Sample: The unique sample identifier.
“Trait_reference_field.csv
” is a comma-separated table consisting of 260 rows (including header) and 4 columns, giving the wet laboratory analysis data (gas chromatograph analysis) for leaf carbon content, leaf nitrogen content and leaf carbon:nitrogen ratio for each sample. The columns are as follows:
- Sample: The unique sample identifier.
- N_perc: The leaf nitrogen content in percent.
- C_perc: The leaf carbon content in percent.
- C-N: The leaf carbon:nitrogen ratio.
Code/software
The "Resurvey_analysis_code.R" for the analyses is written in R. The RStudio IDE is also required.

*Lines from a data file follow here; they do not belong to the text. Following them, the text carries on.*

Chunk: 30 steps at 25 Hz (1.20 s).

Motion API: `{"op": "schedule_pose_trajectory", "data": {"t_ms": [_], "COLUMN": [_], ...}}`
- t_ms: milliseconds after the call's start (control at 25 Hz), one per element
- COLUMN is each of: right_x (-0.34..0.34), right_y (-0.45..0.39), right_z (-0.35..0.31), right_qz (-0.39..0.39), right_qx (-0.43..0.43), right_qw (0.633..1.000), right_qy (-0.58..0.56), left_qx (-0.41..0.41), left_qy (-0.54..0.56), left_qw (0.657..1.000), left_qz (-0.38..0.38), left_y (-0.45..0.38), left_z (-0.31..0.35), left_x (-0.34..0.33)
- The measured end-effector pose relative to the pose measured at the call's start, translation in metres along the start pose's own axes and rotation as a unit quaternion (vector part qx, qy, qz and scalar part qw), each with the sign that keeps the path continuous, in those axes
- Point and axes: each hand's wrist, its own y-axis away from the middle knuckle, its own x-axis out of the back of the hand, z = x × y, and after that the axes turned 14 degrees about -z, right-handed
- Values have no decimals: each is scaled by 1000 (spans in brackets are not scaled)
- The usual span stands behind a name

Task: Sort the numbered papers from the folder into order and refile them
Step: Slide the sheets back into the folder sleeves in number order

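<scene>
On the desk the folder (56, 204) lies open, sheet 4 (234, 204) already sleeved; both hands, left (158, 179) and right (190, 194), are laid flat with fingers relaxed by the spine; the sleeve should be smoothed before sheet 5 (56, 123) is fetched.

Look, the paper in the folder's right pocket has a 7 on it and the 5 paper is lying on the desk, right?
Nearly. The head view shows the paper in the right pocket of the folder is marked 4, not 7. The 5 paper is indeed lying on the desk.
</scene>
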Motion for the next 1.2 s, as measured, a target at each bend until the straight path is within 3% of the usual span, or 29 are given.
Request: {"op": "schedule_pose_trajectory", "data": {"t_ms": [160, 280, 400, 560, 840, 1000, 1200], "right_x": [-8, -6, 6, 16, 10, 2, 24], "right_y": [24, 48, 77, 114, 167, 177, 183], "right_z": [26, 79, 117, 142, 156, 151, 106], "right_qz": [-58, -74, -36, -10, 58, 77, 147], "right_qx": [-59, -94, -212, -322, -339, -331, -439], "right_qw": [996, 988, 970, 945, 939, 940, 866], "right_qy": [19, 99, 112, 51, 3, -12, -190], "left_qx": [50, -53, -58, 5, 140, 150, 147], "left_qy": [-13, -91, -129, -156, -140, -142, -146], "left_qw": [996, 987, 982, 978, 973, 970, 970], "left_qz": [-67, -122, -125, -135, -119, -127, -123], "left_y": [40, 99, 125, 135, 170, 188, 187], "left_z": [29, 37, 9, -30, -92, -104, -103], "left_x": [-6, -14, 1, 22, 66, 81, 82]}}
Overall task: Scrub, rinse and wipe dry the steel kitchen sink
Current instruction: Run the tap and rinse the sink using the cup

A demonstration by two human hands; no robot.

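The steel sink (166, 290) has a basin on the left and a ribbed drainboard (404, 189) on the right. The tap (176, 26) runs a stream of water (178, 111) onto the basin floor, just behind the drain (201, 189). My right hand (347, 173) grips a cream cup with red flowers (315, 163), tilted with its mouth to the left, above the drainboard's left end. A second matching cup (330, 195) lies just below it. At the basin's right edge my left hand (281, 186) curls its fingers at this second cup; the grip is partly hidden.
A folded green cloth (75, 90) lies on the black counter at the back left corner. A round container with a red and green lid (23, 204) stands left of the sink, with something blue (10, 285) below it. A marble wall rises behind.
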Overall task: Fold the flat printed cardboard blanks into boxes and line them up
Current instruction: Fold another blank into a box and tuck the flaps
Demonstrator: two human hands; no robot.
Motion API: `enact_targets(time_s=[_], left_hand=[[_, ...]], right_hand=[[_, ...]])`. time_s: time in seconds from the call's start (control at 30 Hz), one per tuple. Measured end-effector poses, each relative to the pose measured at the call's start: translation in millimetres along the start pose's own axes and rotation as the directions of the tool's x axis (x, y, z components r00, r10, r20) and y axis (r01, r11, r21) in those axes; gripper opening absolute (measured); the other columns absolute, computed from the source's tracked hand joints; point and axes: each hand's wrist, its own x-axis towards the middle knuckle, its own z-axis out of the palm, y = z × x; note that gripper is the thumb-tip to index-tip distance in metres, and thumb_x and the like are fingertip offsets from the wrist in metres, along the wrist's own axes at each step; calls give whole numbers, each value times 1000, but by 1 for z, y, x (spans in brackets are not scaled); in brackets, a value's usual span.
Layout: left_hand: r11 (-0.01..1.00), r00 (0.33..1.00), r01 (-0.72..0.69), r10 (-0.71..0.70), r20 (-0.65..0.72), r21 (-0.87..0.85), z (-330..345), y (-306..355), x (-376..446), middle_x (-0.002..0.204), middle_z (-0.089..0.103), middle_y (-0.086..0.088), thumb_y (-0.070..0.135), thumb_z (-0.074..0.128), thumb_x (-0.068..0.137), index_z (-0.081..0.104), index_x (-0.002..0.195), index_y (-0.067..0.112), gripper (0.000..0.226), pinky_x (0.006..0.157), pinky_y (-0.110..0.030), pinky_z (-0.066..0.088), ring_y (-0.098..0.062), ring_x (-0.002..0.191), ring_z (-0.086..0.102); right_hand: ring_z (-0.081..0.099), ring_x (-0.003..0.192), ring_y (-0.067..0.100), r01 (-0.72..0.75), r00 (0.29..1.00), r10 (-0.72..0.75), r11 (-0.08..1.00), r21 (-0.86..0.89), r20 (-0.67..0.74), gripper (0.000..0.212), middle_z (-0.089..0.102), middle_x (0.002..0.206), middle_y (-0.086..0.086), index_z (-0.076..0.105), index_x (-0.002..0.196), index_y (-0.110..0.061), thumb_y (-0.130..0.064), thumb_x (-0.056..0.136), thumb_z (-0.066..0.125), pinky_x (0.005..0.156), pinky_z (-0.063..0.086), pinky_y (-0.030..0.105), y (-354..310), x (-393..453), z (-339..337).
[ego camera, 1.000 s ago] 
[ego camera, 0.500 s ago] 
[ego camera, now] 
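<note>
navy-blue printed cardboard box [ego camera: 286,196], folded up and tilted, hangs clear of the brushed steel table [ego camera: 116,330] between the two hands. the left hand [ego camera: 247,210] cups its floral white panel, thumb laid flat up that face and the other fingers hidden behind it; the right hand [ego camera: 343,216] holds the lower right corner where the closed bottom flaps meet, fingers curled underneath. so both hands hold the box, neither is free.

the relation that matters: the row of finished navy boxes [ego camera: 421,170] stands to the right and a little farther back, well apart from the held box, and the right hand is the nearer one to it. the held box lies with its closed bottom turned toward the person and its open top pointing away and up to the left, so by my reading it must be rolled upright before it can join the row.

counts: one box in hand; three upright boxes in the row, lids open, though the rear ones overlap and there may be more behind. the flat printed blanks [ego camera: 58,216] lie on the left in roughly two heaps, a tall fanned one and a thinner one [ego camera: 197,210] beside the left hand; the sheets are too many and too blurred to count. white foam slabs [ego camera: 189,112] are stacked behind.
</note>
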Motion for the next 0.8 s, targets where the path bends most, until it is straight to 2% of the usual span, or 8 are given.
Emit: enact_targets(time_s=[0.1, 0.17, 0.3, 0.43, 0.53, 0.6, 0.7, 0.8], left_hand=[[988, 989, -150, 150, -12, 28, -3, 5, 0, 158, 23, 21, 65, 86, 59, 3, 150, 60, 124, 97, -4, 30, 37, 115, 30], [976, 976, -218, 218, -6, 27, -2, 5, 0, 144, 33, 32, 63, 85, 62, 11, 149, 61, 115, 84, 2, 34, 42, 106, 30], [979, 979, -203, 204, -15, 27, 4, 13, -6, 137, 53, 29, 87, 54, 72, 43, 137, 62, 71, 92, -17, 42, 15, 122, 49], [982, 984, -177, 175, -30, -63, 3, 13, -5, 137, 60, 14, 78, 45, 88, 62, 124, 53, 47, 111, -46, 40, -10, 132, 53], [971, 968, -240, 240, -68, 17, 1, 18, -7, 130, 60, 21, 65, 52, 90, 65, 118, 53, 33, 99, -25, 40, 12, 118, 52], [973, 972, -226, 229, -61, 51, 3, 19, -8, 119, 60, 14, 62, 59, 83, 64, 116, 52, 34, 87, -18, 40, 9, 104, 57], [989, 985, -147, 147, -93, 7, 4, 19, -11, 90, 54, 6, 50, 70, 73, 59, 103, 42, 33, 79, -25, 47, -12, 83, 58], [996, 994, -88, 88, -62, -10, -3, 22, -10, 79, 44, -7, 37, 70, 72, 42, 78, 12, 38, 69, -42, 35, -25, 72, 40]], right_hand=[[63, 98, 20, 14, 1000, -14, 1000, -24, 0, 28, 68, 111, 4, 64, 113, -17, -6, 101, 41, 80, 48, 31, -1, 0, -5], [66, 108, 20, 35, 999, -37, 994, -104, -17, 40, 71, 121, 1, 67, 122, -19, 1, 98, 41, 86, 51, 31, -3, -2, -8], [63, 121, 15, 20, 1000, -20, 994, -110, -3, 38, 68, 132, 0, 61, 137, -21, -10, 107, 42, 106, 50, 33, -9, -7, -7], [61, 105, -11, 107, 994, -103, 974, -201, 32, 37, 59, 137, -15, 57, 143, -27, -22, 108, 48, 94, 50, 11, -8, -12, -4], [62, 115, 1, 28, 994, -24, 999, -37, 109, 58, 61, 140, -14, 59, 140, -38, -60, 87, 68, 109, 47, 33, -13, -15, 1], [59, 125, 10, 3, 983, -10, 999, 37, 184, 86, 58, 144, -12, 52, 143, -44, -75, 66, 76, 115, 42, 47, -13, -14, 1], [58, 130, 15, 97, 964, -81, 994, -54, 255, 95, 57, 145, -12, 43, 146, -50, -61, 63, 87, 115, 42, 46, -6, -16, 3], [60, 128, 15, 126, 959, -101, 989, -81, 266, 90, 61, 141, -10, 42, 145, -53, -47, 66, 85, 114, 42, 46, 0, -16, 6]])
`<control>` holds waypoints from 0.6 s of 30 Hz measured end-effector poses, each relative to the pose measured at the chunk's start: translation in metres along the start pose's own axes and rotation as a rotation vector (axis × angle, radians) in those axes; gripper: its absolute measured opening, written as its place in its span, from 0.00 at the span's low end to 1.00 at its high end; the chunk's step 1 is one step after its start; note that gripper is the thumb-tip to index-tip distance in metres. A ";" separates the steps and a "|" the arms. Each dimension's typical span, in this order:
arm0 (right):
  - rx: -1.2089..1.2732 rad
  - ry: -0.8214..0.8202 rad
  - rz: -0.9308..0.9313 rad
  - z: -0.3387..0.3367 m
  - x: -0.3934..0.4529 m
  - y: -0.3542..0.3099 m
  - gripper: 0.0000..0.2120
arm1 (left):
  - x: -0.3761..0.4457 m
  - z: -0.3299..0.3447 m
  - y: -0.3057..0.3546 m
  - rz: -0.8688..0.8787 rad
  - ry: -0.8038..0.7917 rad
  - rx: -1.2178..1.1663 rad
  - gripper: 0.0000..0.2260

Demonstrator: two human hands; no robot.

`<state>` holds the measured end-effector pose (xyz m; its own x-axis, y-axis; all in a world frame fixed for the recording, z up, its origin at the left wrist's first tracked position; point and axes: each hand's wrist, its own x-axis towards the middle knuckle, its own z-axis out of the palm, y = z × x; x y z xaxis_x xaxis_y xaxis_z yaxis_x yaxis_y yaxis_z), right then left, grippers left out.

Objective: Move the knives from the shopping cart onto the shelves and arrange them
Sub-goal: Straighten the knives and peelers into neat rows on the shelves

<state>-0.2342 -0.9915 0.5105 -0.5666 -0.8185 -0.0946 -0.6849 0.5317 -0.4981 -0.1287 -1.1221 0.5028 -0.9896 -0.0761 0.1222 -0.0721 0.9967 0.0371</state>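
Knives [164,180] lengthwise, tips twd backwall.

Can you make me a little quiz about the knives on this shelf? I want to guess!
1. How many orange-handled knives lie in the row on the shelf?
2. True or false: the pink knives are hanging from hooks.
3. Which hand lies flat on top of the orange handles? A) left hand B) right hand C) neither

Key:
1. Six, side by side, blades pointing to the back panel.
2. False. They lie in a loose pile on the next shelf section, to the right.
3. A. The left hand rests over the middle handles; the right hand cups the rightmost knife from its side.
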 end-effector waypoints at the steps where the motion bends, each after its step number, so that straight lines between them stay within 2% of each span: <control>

The following packages are required for the analyses:
library(tidyverse)
library(magrittr)
library(cowplot)
library(RColorBrewer)
library(readxl)
library(sf)
library(lme4)
library(mgcv)
library(lmerTest)
library(performance)
library(emmeans)
library(gratia)
library(car)
Additionally, for the NIRS calibration script "Spectroscopy_v_6_8.R", the following packages are required:
library(plantspec)
library(Hmisc)
library(foreach)
library(doParallel)
Methods
The dataset consists of metadata, functional trait data, and fertilization data for herbarium specimens and plant specimens sampled in 2022.The herbarium specimens are from the collections of the Herbarium Haussknecht in Jena, Germany (JE), and the Senckenberg Herbarium Görlitz in Görlitz, Germany (GLM). The field specimens were gathered from May to August of 2022, and were press-dried in the same way as the herbarium specimens. Near-Infrared Spectroscopy (NIRS) measurements were taken from both specimen types using an ASD FieldSpec 4 and a contact probe. A subset of the field specimens was selected to create a NIRS calibration dataset, which involved conventional wet lab analyses of the leaf nutrient contents of leaf nitrogen, leaf carbon and leaf phosphorus contents for these specimens. These wet lab measurements were used in conjunction with the NIRS measurements to build partial least squares regression (PLSR) models for each trait. The PLSR models were in turn used to predict the respective trait values from NIRS measurements alone, allowing for the non-destructive functional trait measurements of the other field specimens and the historical herbarium specimens. Because some of the wet lab measurements were log transformed to improve the calibration model accuracy, some of the predicted trait values are log transformed as well. Further details on the calibration workflow and the use of NIRS in herbaria can be found in Proß et al. 2023 (doi.org/10.1111/oik.10255) and Kühn et al. 2024 (doi.org/10.1186/s13007-024-01146-x).